_How to complete this task_: Please copy the data exactly as it stands, minus the images.

_Dataset content_:

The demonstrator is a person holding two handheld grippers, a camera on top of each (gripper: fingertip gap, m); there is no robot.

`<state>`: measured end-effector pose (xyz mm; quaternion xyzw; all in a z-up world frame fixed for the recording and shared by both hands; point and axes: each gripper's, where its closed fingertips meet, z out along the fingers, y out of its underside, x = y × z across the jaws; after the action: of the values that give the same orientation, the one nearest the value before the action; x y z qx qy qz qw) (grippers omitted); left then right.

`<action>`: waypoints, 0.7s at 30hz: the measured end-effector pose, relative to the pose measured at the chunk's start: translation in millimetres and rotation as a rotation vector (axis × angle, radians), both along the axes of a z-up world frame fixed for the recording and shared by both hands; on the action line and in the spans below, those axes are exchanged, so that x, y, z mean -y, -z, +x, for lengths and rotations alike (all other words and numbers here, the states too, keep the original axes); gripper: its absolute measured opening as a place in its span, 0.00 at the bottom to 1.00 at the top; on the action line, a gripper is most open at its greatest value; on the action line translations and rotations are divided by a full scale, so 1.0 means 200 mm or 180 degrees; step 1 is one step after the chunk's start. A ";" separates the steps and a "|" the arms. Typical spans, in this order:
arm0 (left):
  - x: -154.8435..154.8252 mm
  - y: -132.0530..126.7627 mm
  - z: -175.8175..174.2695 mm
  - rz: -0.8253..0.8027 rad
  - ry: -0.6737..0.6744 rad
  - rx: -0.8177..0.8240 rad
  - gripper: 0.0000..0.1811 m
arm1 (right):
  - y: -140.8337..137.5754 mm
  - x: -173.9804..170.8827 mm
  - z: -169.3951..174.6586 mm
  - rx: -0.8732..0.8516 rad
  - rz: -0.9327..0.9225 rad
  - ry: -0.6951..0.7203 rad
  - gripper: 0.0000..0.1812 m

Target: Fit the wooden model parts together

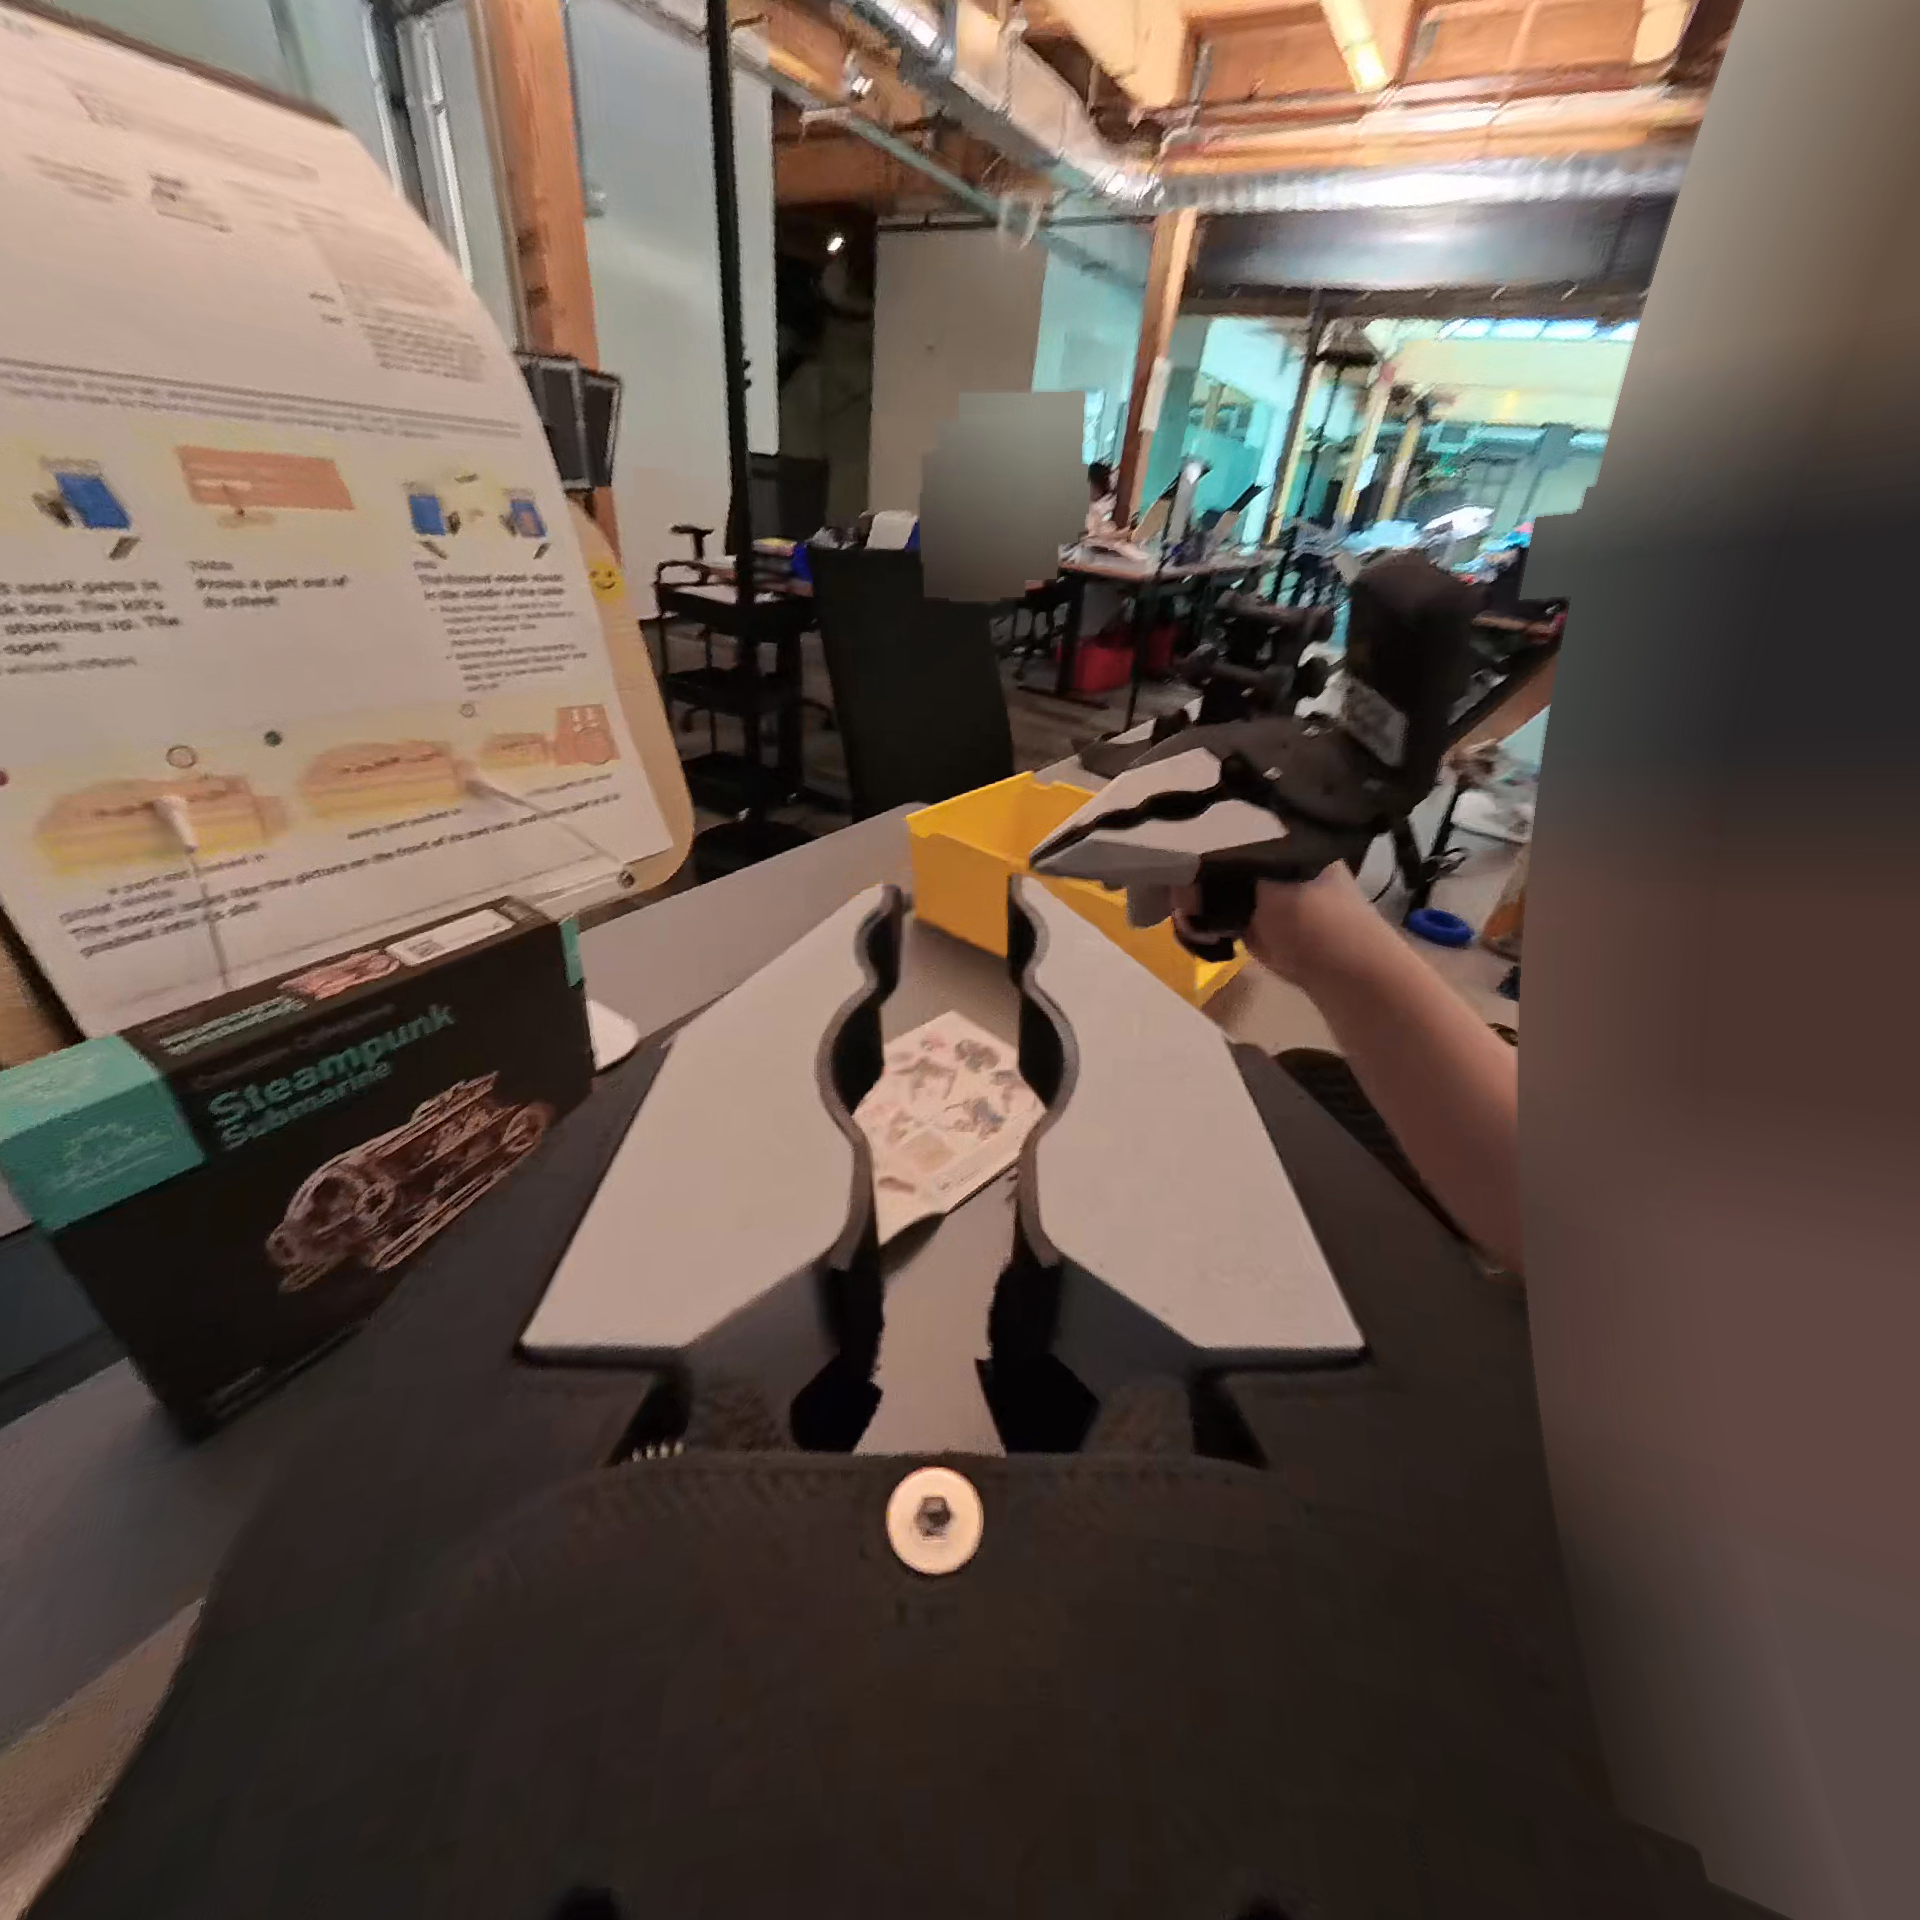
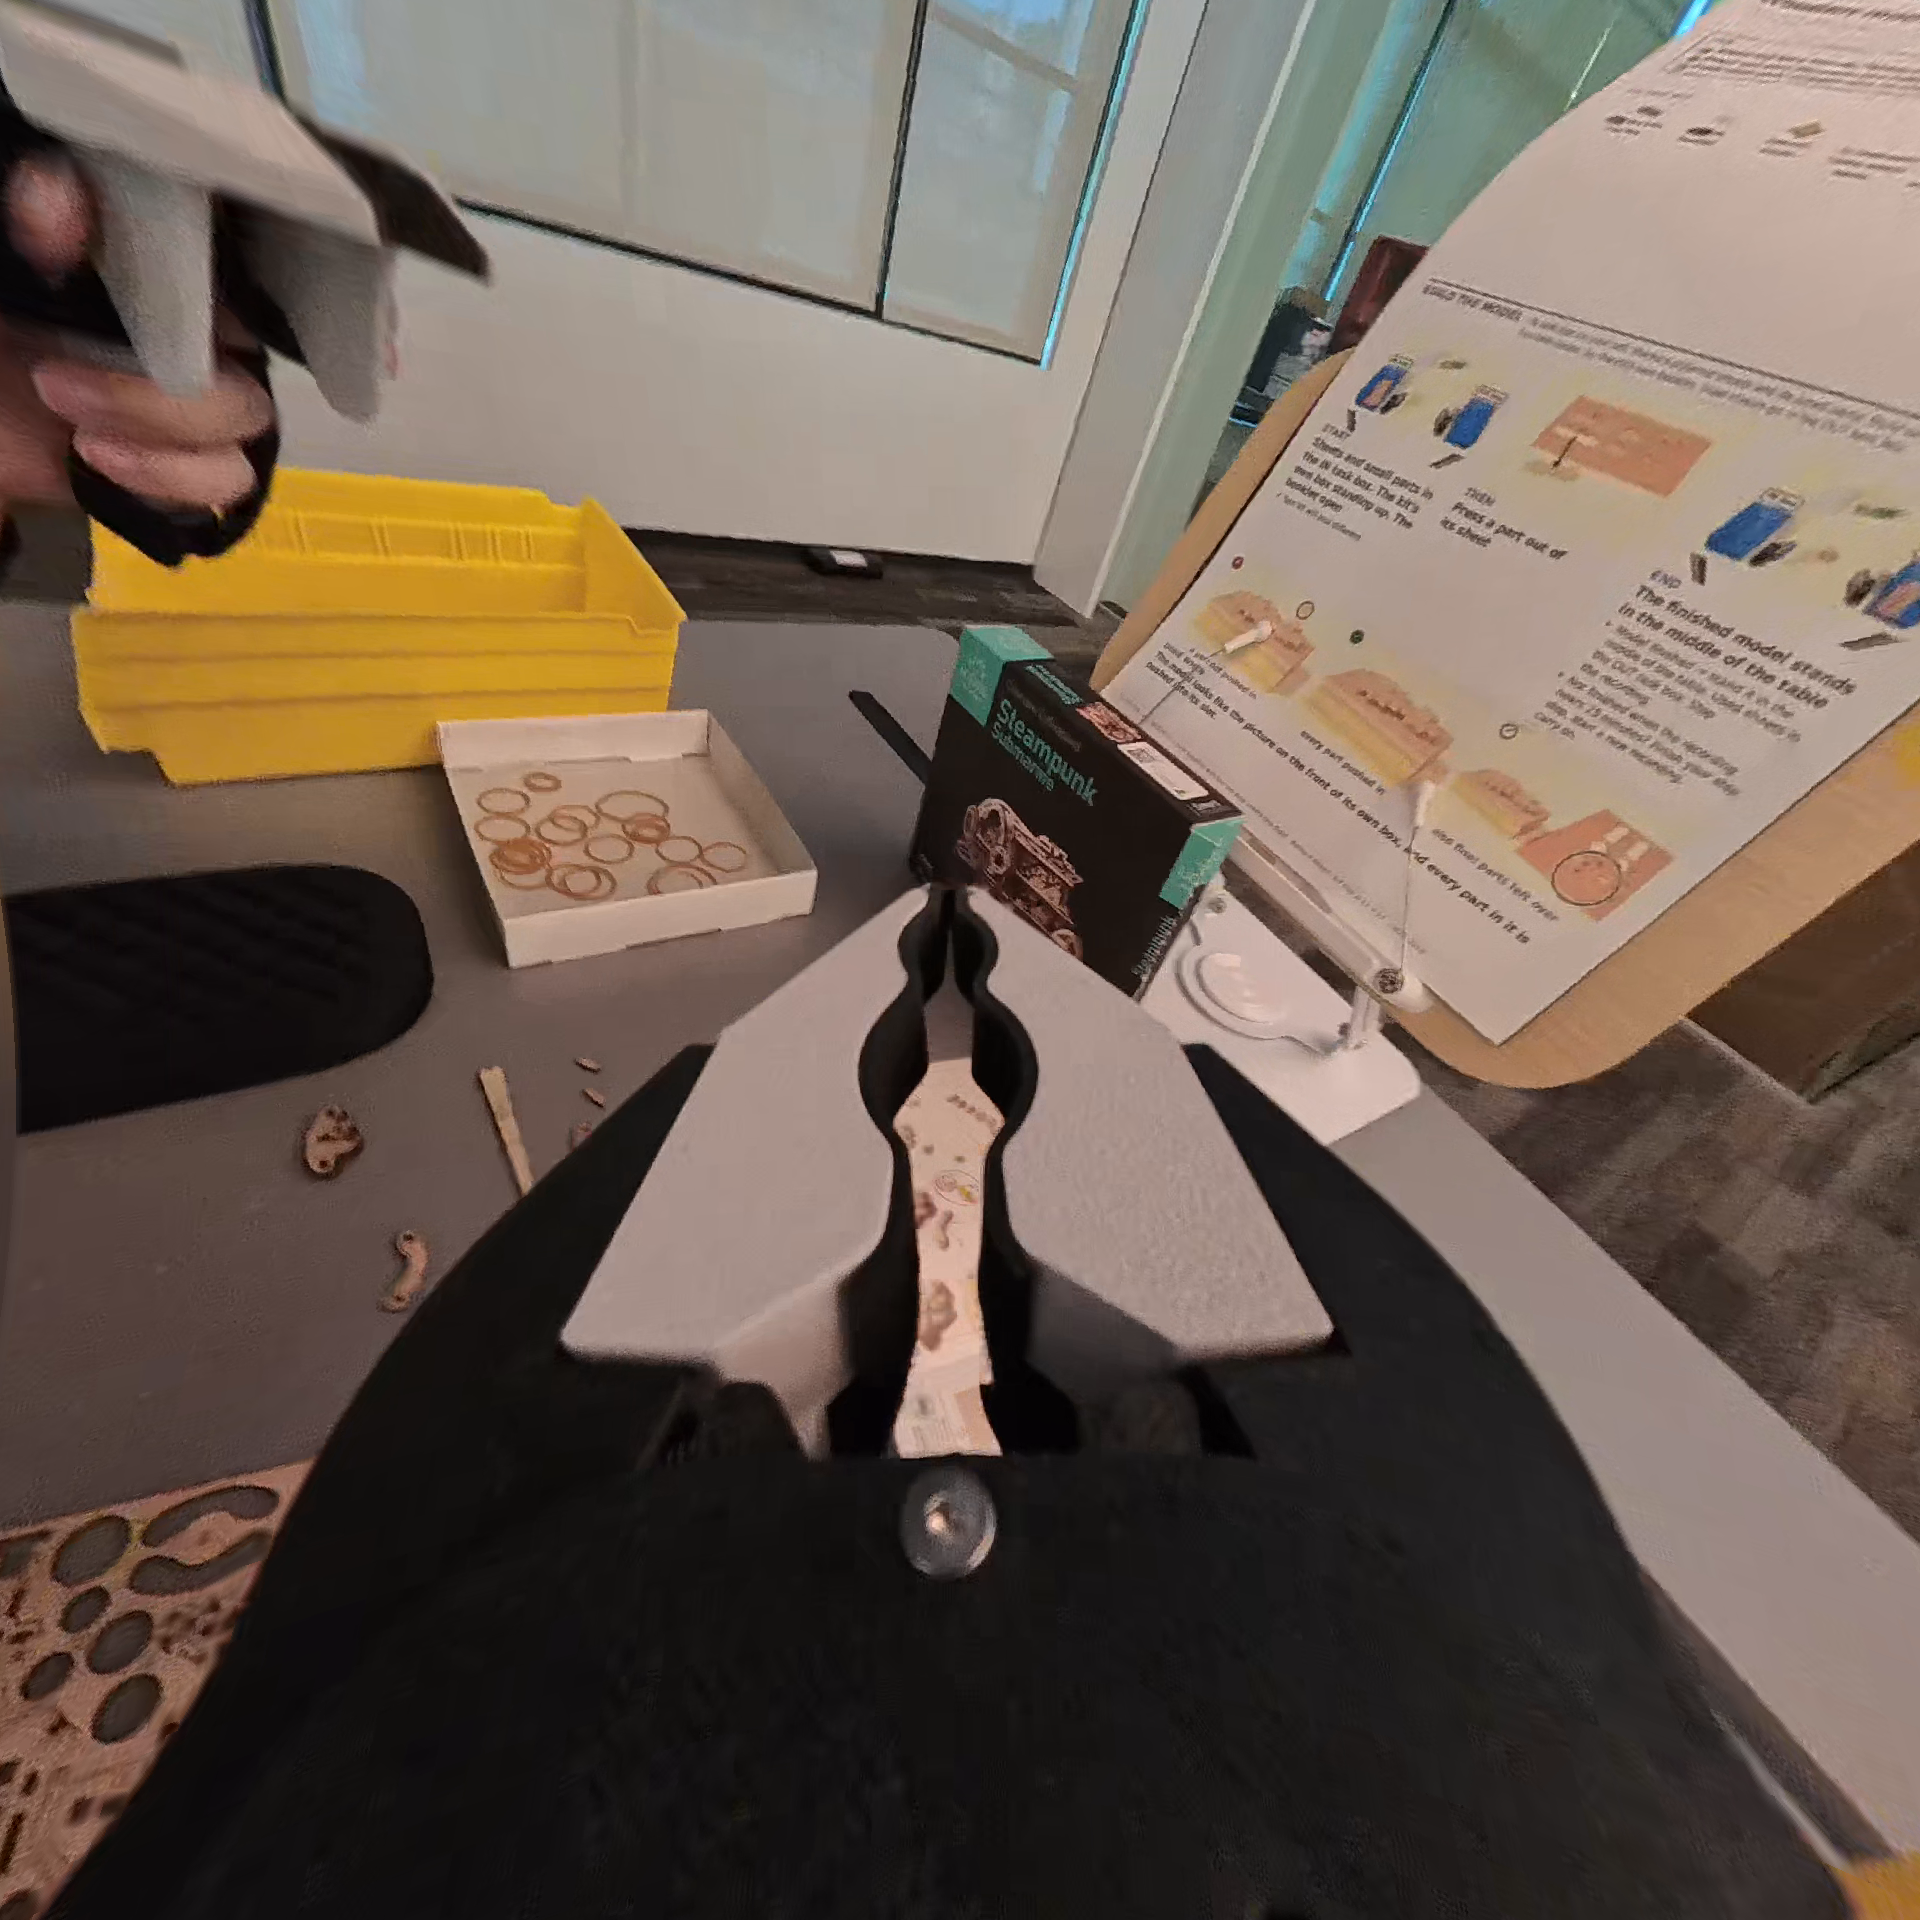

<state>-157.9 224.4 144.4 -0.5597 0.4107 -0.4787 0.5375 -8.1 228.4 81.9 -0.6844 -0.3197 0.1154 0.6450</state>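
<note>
Left wrist view: the left gripper (image 1: 958, 904) hangs spread and empty above a printed leaflet (image 1: 951, 1117). Right gripper (image 2: 948, 902) – tips pressed together, nothing visibly between them – points at the kit box (image 2: 1070, 821); loose wooden parts (image 2: 332, 1141) lie on the grey table (image 2: 208, 1226) near a punched sheet (image 2: 104, 1642).

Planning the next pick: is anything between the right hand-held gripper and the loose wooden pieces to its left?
Nothing visible. The loose wooden pieces lie on bare table left of the right hand-held gripper; the black pad and white tray sit beyond them.
</note>
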 end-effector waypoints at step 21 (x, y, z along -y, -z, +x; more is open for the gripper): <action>0.00 0.25 0.02 0.0253 -0.0124 -0.1186 0.17 | -0.09 0.10 0.00 -0.0048 -0.0097 0.0015 0.00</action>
<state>-153.8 225.1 93.8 -0.6249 0.5109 -0.3396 0.4829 -7.4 207.6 99.0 -0.6941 -0.3114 0.1239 0.6371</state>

_Final answer_:
The demonstrator is a person holding two handheld grippers, a camera on top of each (gripper: fingertip gap, m); there is no robot.

`<state>`: measured end-effector pose (xyz mm; quaternion xyzw; all in a z-up world frame fixed for the recording and shared by both hands; point and axes: each gripper's, where its closed fingertips meet, z out along the fingers, y out of its underside, x = y × z across the jaws; after the action: of the values that give the same orientation, the one nearest the value before the action; x y z qx qy qz qw) (grippers omitted); left then right.

`<action>`: waypoints, 0.7s at 30hz: the measured end-effector pose, relative to the pose measured at the chunk's start: translation in millimetres and rotation as a rotation vector (axis × angle, radians), both along the axes of a z-up world frame fixed for the recording and shared by both hands; on the action line and in the spans below, those axes are exchanged, so that x, y, z mean -y, -z, +x, for lengths and rotations alike (all other words and numbers here, the states too, keep the original axes); gripper: its absolute measured opening as a place in its span, 0.00 at the bottom to 1.00 at the top; on the action line, a gripper is most open at its greatest value; on the action line translations and rotations are divided by a full scale, so 1.0 means 200 mm or 180 degrees; step 1 is one step after the chunk's start. A ";" separates the steps and a "|" the arms. Typical spans, in this order:
arm0 (left):
  - x: -154.8435..154.8252 mm
  - y: -132.0530..126.7627 mm
  - z: -175.8175..174.2695 mm
  - rz: -0.8253..0.8027 rad
  - ry: -0.6737..0.6744 rad
  - rx: -0.8177..0.8240 rad
  - gripper: 0.0000..0.1811 m
arm1 (right):
  - y: -140.8337..137.5754 mm
  - x: -173.9804..170.8827 mm
  - z: -169.3951..174.6586 mm
  - rx: -0.8732..0.8516 rad
  - rz: -0.9327..0.9225 rad
  - ry: -0.6951..0.7203 rad
  - gripper: 0.0000..0.1812 m

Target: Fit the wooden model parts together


<state>-157.9 224.4 144.4 -0.5597 0.4107 -0.4787 0.5375 -8.1 228.4 81.9 -0.6844 -0.3197 0.1154 0.6450</state>
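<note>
Left wrist view: the left gripper (image 1: 958, 904) hangs spread and empty above a printed leaflet (image 1: 951, 1117). Right gripper (image 2: 948, 902) – tips pressed together, nothing visibly between them – points at the kit box (image 2: 1070, 821); loose wooden parts (image 2: 332, 1141) lie on the grey table (image 2: 208, 1226) near a punched sheet (image 2: 104, 1642).

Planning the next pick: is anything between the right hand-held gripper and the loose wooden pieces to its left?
Nothing visible. The loose wooden pieces lie on bare table left of the right hand-held gripper; the black pad and white tray sit beyond them.
</note>
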 end-effector waypoints at step 21 (x, y, z along -y, -z, +x; more is open for the gripper): <action>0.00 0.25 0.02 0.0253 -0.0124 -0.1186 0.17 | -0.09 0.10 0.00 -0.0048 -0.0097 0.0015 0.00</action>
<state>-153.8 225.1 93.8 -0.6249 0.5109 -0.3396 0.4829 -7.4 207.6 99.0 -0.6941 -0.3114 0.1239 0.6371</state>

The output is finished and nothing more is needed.